The warrant on which she was arrested was based on ch. 242, sect. 11, of the Public Statutes of Rhode Island, which declares that “every person who shall steal any…assurance whatsoever, respecting any property, real or personal, shall be deemed guilty of larceny.” The code gives no definition of the word “steal.”

The court decided that the defendant was not guilty of larceny, “as the evidence showed that the woman had taken the will, not with intent to appropriate it to her own use, but with intent to destroy, and that she was in legal possession of it.”

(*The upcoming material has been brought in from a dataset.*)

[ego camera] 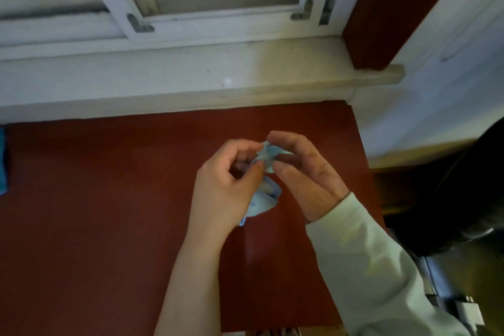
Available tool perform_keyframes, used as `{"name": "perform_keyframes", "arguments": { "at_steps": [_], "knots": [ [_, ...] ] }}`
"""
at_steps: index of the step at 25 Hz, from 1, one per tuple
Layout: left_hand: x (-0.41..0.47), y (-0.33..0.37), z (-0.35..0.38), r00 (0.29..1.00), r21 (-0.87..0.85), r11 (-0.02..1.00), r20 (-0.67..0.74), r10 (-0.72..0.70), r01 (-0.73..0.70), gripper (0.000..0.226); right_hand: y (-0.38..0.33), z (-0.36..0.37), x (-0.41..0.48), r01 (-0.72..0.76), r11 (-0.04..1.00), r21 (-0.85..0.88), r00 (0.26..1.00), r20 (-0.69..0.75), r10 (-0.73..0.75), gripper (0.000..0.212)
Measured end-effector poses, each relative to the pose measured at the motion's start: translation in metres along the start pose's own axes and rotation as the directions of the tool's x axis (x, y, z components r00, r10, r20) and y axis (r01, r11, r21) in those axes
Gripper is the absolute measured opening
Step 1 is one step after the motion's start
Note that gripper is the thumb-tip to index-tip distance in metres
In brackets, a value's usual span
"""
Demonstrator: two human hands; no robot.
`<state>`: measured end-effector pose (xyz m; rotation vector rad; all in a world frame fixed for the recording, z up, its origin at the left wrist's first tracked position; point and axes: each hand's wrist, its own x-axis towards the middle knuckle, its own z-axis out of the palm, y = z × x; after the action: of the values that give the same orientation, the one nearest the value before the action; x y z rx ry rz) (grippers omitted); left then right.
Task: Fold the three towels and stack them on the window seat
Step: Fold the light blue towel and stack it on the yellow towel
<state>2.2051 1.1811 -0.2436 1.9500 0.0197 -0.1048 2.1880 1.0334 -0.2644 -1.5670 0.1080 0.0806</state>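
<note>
I have the small, crumpled light-blue cloth towel (264,200) at the centre of the frame, bunched between the two hands. The left hand (226,180) curls round its lower bulk, and the right hand (302,172) pinches its top corner between thumb and forefinger. Its long axis runs from that pinch down toward the lower left, so neither hand is nearer. I judge spreading it comes next. The pale stone window ledge (191,76) lies higher in the frame, well apart, under a white-framed window (223,16). Behind the hands is a red-brown surface (95,199).
</note>
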Motion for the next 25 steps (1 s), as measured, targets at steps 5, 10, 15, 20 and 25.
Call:
{"name": "perform_keyframes", "arguments": {
  "at_steps": [5,10,15,20,25],
  "knots": [
    [-0.009,0.077,-0.059,0.977,-0.011,0.977,0.0,0.211,-0.211,0.042,-0.083,0.008,0.005,0.269,0.92,-0.286,0.963,0.085,-0.255,0.043],
    [-0.023,0.137,-0.101,0.948,-0.002,0.95,-0.074,0.311,-0.312,0.043,-0.148,0.021,0.009,0.445,0.78,-0.439,0.894,0.172,-0.413,0.019],
    [-0.029,0.166,-0.135,0.936,-0.036,0.94,-0.117,0.333,-0.339,0.028,-0.189,0.032,0.005,0.556,0.789,-0.262,0.83,0.223,-0.511,0.019],
    [-0.034,0.171,-0.158,0.942,-0.082,0.953,-0.197,0.273,-0.293,0.023,-0.207,0.029,0.01,0.62,0.74,-0.26,0.779,0.322,-0.539,0.015],
    [-0.031,0.171,-0.168,0.894,-0.016,0.952,-0.347,0.282,-0.306,0.024,-0.214,0.03,0.012,0.606,0.728,-0.321,0.783,0.4,-0.476,0.01]
  ]
}}
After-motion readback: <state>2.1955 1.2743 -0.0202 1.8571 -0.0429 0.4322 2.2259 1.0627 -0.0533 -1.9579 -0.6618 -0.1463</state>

On Feb. 13 the destroyed will was regularly probated. The contents of the will had been read and noted by the court and clerk at the first meeting; the lawyer who drew up the will swore to its contents; and the son, who was the principal beneficiary, produced a carefully preserved copy, which he had retained in his possession.

  1. The Dawes Bill and the Indians. The Atlatic Monthly, vol. ⅼⅹⅰ. p. 315.
  2. Harvard Reminiscences. Andrew Preston Peabody, pp. 8, 57.